This study evaluated the warming capabilities of Hotline and S-line under the conditions of two different flow rates and three starting fluid temperatures, as well as before and after the use of an extension line. At the faster fluid administration rate, Hotline was superior to S-line for warming with regard to both TProx and TDistal by approximately 10 °C and 20 °C in the room-temperature and cold saline groups, respectively. However, at 100 ml/hr, there was no statistical difference between the TDistal obtained with Hotline and S-line. The fluid lost a significant amount of heat as it traveled an additional 90 cm at 100 ml/hr. Thus, Hotline would be more effective in preventing hypothermia during rapid fluid administration. Furthermore, at 100 ml/hr, the delivery of warmed fluids would be more effective without the extension line in both Hotline and S-line.
TProx in S-line was significantly higher at 100 ml/hr than at 250 ml/hr when using cold or room-temperature fluid, which suggests that a certain amount of time was required to sufficiently warm the fluid. In contrast, TProx in Hotline was warmed to approximately 40 °C at both rates (100 and 250 ml/hr) using either cold or room-temperature fluids. The difference in heating capacity between these devices was likely due to the differences in their respective heating mechanisms, i.e., a coaxial circulating water bath (Hotline) versus a dry heating profile (S-line). The dry-heating system is expected to incur greater heat losses on account of the exposed portion of the extension line in ambient temperature. Thus, the Hotline coaxial warming system is apparently more effective than S-line in preventing hypothermia during rapid fluid administration.

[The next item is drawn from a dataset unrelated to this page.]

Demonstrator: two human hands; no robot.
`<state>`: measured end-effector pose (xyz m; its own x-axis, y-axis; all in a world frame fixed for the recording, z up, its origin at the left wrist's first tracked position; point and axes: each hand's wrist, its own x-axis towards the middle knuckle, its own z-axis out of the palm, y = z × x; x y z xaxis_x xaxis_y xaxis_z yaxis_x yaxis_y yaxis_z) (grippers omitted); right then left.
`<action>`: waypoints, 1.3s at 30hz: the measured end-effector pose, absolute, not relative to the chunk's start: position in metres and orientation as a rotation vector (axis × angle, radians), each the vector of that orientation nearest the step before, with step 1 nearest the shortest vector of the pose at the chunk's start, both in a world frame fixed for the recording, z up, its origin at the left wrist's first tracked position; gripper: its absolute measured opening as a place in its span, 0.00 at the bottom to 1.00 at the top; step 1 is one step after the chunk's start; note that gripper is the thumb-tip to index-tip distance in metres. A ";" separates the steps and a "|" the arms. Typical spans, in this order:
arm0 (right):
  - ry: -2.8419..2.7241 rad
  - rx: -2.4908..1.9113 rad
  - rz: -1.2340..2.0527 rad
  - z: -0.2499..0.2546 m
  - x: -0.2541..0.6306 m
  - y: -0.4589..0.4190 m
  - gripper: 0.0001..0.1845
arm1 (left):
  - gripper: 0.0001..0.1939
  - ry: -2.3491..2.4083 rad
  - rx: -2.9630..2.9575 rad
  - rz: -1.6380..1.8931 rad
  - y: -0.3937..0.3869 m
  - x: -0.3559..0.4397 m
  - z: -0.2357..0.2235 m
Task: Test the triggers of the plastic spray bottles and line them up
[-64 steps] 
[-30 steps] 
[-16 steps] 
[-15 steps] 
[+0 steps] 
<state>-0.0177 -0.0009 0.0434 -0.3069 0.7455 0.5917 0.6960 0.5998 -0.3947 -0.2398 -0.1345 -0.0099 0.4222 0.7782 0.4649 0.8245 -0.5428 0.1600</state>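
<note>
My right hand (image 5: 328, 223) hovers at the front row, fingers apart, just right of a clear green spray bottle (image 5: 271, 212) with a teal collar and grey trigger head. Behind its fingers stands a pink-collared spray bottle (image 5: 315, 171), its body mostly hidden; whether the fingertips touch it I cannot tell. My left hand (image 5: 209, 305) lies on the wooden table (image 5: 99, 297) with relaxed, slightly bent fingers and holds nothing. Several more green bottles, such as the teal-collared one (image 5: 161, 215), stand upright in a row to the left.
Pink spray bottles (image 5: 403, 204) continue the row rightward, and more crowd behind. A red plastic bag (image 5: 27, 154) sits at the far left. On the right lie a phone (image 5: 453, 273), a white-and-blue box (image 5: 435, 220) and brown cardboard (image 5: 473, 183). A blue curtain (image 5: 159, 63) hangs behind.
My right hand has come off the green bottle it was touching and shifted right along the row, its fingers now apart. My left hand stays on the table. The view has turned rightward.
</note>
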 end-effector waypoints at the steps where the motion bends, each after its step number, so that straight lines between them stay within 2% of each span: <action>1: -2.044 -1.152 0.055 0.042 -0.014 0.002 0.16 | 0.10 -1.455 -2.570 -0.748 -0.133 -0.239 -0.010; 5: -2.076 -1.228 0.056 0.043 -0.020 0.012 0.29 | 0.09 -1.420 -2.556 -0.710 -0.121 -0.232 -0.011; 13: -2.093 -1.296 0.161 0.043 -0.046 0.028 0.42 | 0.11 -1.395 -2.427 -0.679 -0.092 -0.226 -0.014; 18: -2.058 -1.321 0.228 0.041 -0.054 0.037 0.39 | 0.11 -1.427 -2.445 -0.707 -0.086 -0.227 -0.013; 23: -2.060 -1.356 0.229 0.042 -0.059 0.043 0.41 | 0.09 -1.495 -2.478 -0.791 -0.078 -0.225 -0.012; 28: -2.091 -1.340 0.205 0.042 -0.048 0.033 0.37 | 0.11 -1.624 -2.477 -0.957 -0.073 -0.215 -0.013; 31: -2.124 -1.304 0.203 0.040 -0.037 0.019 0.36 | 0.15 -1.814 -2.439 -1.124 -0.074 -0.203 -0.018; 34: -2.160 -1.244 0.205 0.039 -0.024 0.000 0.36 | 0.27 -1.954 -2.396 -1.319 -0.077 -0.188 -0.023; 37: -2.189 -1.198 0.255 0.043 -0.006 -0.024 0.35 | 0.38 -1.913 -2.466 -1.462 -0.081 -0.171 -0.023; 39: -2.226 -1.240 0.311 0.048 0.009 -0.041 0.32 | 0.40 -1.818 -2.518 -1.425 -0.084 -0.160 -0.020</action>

In this study, three different temperature groups were used to investigate the influence of the initial fluid temperature on TProx. At 100 ml/hr, the TProx values in both Hotline and S-line were less affected by changing the initial fluid temperature than at 250 ml/hr. However, changing the initial fluid temperature notably affected TProx at 250 ml/hr in S-line: 28.2 °C (27.6–28.4), 18.2 °C (17.6–19.5), and 44.8 °C (44.7–45.4) in room-temperature, cold, and warm saline groups respectively. The corresponding TDistal values were 27.8 °C (27.0–27.9), 19.1 °C (18.5–20.0), and 43.9 °C (43.5–44.2), respectively. Adjusting the initial temperature affected TProx in S-line, and pre-warming the fluid helped increased the fluid temperature. Careful calibration of the initial fluid temperature should maximize the delivery of an appropriately warmed fluid in S-line. At the same time, precautionary measures should be taken against the preparation of fluid that is too hot.
It is clinically important to determine whether warmed fluids can be delivered to the patient without heat loss as they pass through a non-insulated extension line. Interestingly, in this study, a statistically significant change in fluid temperature was observed after the extension line in every experimental condition regardless of the fluid warmer type, initial fluid temperature, or flow rate. The change in fluid temperature was more pronounced at the low flow rate than at the high one. The fluid lost a significant amount of heat as it traveled an additional 90 cm at a rate of 100 ml/hr. This finding warrants the utilization of additional measures for hypothermia prevention when using an extension at the low flow rate, especially when administering fluids to patients with a high risk of developing hypothermia such as neonatal and older patients [17]. Furthermore, it is essential to minimize heat loss as the fluid travels down the extension line, which can be achieved by an extension line innovation or by applying supplemental measures against hypothermia.
Several limitations of this study should be noted. In an actual clinical setting, the fluid administration rate, initial fluid temperature, and extension line length may differ from the conditions used in this study. For example, during rapid fluid resuscitation, the infusion rate can be as high as 60 to 80 mL/kg per hour [18]. Also, in this study, the fluid temperature in the warm temperature group was greater than 45 °C, which can be problematic because the proteins in red blood cells can degenerate at a temperature higher than 45 °C [19]. Moreover, precautionary measures should be taken against preparing fluids that are excessively hot for clinical practice. Finally, extension lines longer than 90 cm can be employed in certain clinical scenarios. Longer extension lines could affect the fluid temperature more markedly than the line length employed in this study.